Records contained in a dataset
>>>
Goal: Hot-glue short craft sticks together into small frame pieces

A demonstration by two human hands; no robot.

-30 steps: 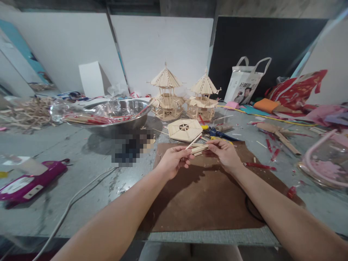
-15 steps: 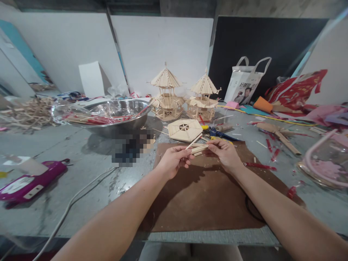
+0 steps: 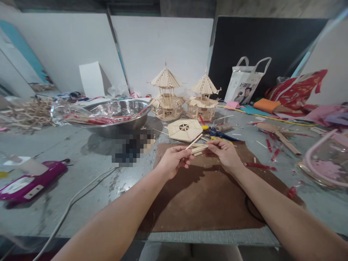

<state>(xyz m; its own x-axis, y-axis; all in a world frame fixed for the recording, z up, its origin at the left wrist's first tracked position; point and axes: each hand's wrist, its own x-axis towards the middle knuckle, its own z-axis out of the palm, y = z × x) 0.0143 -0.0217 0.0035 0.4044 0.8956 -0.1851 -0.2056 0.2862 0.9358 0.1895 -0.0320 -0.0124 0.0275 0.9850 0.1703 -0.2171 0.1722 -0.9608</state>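
Observation:
Over the brown mat, my left hand pinches thin wooden sticks, one of them slanting up to the right with a reddish tip. My right hand is closed on the right end of the sticks. Just beyond the hands lies a flat hexagonal wooden piece with a spoked opening in its middle. Two small wooden stick pavilions, one on the left and one on the right, stand behind it.
A metal bowl with plastic-wrapped sticks stands left of the pavilions. Pliers lie beyond the mat. A purple power strip is at the left, a white bag at the back right. Red scraps lie right of my hands.

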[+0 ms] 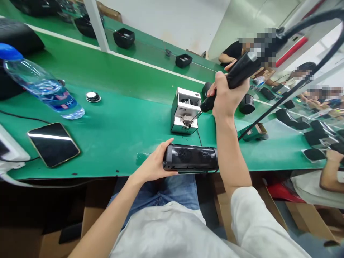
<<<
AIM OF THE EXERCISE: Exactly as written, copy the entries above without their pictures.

PROBLEM SOLUTION:
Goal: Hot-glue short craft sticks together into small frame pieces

A demonstration by two human hands; no robot.

-30 steps: 
-15 steps: 
+0 steps: 

<state>(xyz m; its own x-axis, y-axis; all in a world frame fixed for the recording, z up, its origin at the left wrist's first tracked position; point and axes: each hand's wrist, its own x-axis towards the middle knuckle, its own z-axis out of the palm, y = z × x) 0.0143 -0.0217 0.0035 0.4044 0.8956 -0.1851 -0.2056 0.2862 0.9358 0.1895 -0.0320 -0.0124 0.0275 0.9850 0.1703 -0.2171 0.1722 -0.9608</state>
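Observation:
Over the brown mat, my left hand pinches thin wooden sticks, one of them slanting up to the right with a reddish tip. My right hand is closed on the right end of the sticks. Just beyond the hands lies a flat hexagonal wooden piece with a spoked opening in its middle. Two small wooden stick pavilions, one on the left and one on the right, stand behind it.
A metal bowl with plastic-wrapped sticks stands left of the pavilions. Pliers lie beyond the mat. A purple power strip is at the left, a white bag at the back right. Red scraps lie right of my hands.
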
[+0 ms] 

There is nothing more to this answer.